Tenho duas gatas idosas (Catarina, 11 anos e Juliana, 9 anos). As duas levam vida mansa, tranqüila, sem desacertos.
Há pouco mais de um ano albergou-se conosco um gato de rua que adotou nossa casa e em janeiro fez parte da nossa mudança de endereço, após o conselho familiar decidir que era melhor afastá-lo do Bosque Rodrigues Alves, onde gostava de passar as noites e as madrugadas, do que deixá-lo à deriva.
Ele é extravagante, cheio de hábitos. Tem horários rígidos para comer. Quando há algum atraso, se põe a miar estridentemente, reclamando o café da manhã, o almoço, o jantar e, se possível, uma merenda no meio da tarde. Ele come compulsivamente, embora saiba, neste ano e pouco, que comida não lhe faltará. Quando o vejo assim aflito, devorando a ração como se ela fosse a última da sua vida, penso na memória da fome.
Penso que nós, os bem alimentados da vida, não temos noção do que ela é. Assim como nós, os “brancos por natureza”, não temos memória da cor ou da dor dela.

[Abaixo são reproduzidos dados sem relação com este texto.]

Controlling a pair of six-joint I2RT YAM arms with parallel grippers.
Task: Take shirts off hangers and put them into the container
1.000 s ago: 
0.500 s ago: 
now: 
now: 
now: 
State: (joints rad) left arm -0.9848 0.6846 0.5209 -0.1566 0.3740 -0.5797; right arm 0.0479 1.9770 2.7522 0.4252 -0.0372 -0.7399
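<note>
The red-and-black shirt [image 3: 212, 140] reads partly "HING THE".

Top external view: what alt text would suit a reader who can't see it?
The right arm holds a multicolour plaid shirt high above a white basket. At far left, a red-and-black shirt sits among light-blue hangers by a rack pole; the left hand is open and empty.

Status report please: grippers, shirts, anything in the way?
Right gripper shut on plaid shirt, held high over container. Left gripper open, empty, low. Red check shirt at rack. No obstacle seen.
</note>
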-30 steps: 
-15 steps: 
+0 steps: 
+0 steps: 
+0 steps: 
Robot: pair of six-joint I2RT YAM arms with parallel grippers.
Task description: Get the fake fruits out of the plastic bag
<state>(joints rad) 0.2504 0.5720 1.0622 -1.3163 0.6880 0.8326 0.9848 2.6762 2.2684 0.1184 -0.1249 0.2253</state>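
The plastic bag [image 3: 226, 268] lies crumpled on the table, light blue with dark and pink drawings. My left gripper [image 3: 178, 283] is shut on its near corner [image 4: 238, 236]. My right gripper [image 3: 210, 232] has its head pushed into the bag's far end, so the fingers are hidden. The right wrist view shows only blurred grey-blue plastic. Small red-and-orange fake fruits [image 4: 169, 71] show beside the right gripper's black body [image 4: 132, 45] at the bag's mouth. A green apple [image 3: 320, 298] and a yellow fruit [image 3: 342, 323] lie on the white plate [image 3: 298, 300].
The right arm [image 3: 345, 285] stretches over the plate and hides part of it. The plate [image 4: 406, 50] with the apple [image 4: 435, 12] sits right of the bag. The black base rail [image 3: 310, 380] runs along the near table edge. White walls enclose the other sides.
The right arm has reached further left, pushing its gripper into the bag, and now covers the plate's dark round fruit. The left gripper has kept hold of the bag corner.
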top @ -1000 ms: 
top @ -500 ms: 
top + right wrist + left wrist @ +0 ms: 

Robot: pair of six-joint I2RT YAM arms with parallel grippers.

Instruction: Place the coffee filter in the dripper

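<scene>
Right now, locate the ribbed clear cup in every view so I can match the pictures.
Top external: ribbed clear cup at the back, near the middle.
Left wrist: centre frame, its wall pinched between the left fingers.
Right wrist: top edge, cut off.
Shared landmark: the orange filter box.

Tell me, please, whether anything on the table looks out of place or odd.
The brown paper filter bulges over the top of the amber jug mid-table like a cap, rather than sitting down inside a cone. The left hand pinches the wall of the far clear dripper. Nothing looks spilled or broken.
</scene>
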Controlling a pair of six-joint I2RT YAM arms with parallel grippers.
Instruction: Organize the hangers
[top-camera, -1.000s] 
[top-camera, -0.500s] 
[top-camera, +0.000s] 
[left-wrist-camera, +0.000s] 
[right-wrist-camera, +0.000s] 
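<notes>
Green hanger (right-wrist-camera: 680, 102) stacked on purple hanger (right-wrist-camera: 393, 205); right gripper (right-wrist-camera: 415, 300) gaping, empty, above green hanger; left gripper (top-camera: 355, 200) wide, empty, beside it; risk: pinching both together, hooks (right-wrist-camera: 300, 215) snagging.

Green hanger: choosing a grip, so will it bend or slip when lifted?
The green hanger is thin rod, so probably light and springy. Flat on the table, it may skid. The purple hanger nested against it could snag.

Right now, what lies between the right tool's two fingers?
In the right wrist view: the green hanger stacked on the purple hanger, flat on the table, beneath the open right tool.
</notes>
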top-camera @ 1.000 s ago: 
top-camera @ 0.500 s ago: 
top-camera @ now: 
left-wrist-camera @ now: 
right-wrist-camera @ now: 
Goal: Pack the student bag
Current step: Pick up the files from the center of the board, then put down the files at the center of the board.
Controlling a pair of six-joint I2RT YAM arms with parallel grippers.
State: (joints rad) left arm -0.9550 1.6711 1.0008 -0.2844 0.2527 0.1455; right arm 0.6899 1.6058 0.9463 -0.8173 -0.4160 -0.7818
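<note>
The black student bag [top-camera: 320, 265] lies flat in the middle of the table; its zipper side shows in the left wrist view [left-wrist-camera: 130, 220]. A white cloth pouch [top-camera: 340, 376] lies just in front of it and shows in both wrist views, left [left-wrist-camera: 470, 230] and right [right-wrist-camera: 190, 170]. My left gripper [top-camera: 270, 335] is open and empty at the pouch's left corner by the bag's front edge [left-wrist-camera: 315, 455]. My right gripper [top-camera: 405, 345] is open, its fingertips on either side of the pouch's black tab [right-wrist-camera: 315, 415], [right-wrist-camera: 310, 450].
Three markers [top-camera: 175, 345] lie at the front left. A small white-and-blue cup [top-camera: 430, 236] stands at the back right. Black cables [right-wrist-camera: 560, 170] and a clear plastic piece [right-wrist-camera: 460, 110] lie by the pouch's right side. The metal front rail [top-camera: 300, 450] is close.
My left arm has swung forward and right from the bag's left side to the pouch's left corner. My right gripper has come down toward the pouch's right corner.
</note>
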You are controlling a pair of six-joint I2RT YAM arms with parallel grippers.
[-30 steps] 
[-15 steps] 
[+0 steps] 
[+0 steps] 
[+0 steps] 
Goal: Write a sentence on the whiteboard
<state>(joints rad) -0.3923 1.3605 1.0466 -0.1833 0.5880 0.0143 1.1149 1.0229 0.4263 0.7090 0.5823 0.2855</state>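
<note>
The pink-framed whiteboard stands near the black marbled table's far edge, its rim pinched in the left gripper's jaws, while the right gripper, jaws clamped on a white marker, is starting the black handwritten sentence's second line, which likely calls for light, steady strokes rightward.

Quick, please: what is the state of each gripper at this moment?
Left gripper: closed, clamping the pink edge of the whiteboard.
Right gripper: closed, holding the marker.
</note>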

Não. Não considero adequado o início deste post para chegar aonde cheguei agora. Poderia ter começado com resumos dos estudos e análises que li ao longo dos anos sobre discriminação, racismo e preconceito. Mas, não foi assim que minha lógica funcionou. Funcionou a partir da memória da fome do gato e, talvez por ser assim, doméstica e simples, doeu como se eu tivesse alguma noção real da memória da dor da cor.